Églises de la sainteté

L’esprit de sainteté dans le protestantisme découle de l’enseignement de John wesley, qui croyait qu’il y avait deux étapes dans le processus de justification : la libération du péché et la sanctification ou la seconde bénédiction. Avec le déclin des principes strictement wesleyens chez les méthodistes américains, des groupes de perfectionnistes se sont organisés pour préserver et encourager l’idée de la sainteté en tant que partie essentielle de la tradition méthodiste. Environ 30 dénominations aux États-Unis se qualifient d’organismes de la sainteté, même si le terme n’apparaît pas dans leurs noms officiels.

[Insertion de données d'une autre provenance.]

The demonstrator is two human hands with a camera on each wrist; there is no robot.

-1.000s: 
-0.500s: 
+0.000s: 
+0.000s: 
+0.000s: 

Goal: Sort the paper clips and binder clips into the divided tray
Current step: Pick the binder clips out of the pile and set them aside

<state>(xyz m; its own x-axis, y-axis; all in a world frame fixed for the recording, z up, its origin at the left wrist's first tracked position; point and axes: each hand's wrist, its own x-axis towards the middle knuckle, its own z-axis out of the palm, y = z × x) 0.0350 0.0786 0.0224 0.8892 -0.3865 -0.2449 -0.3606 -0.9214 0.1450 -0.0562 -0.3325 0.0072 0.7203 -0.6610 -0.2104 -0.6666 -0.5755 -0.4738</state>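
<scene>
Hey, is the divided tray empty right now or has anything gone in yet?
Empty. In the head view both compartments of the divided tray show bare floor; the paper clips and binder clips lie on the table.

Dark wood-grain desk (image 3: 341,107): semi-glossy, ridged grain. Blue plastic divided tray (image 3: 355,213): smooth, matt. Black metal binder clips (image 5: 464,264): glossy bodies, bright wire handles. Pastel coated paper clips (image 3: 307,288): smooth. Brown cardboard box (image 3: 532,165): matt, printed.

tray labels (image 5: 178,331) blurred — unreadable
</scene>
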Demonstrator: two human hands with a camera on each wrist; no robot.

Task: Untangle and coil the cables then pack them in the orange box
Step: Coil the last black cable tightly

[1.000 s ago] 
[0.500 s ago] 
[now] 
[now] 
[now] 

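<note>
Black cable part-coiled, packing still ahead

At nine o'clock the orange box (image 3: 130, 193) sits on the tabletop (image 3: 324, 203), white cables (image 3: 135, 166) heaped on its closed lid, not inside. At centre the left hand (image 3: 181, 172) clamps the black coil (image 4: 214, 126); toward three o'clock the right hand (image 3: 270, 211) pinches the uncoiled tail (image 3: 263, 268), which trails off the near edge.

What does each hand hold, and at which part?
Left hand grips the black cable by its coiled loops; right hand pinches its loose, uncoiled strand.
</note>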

L’un des premiers groupes de la sainteté a été fondé en 1860 sous le nom de Free Methodist Church of North America. Le plus grand corps de la Sainteté en Amérique est l’église des nazaréens, créée en 1908 par une fusion des églises pentecôtistes, nazaréennes et de la Sainteté. En 1919, le mot « pentecôtiste » a été supprimé de son nom afin d’éviter tout lien avec les formes les plus radicales du mouvement. En outre, aucun des six collèges affiliés et un séminaire n’ont conservé le terme « Holiness » dans leur titre, bien que l’accent mis sur le perfectionnisme n’ait pas changé. Un groupe typiquement conservateur est la pilgrim ho liness church, organisée en 1897 pour restaurer la doctrine wesleyenne primitive sur « les pratiques, les méthodes, le pouvoir et le succès apostoliques. »

Le modèle de la théologie de la sainteté est fondamentaliste, ce qui implique l’acceptation de la divinité du Christ, de la naissance virginale, de l’expiation substitutive par la mort du Christ et de la résurrection finale des morts. Plus précisément, les Églises de la sainteté peuvent être caractérisées par cinq traits principaux qui, pris collectivement, identifient cette forme de protestantisme moderne. 1. Outre la justification, qui est un sentiment de sécurité du fait que les péchés passés sont pardonnés, il existe une « deuxième bénédiction » dans laquelle le chrétien fidèle se sent proche de Dieu. 2. Il s’agit d’une expérience émotionnelle produite dans le cœur par une action directe de l’Esprit Saint. Bien qu’instantanée, la « seconde bénédiction » peut nécessiter des années de préparation. Elle peut être perdue et retrouvée, et son efficacité peut être accrue, mais il est impossible de se tromper sur la présence de l’Esprit lorsqu’il vient. Les sectes les plus extrêmes identifient la venue de l’Esprit avec l’infusion de dons extraordinaires, comme le parler en langues ou la guérison soudaine. Les églises de la sainteté, plus douces, reconnaissent l’Esprit par un sentiment exalté, une impression intérieure, une émotion corporelle et une conscience plus profonde de la bonté de Dieu. 3. En tant que groupe, les organismes de la sainteté déprécient les enseignements et les pratiques des grandes dénominations pour avoir abandonné la vraie foi et pour s’être compromis avec le modernisme. Leur théologie est littéralement biblique. 4. La méthode favorite de prédication est le réveil populaire, toujours pour faire des convertis ; et souvent le revivalisme est l’essence même d’une dénomination Holiness.5. La plupart des Églises Holiness professent, sans toujours insister, la seconde venue précoce du Christ, qui doit inaugurer un millénaire de paix et de bonheur terrestres avant le dernier jour.

Le mouvement Holiness aux États-Unis est un phénomène fluctuant. Après la guerre de Sécession et jusqu’au début du XXe siècle, des églises perfectionnistes ont vu le jour dans le cadre de la poussée vers l’ouest des cavaliers de circuit méthodistes. Depuis lors, l’accent a changé. Au lieu du perfectionnisme, c’est maintenant le pentecôtisme qui domine. Dans la même tradition de base, le dernier développement montre une réaction contre le formalisme froid et la bureaucratie des églises établies, en faveur d’une expérience religieuse plus spontanée (même si elle est extrême).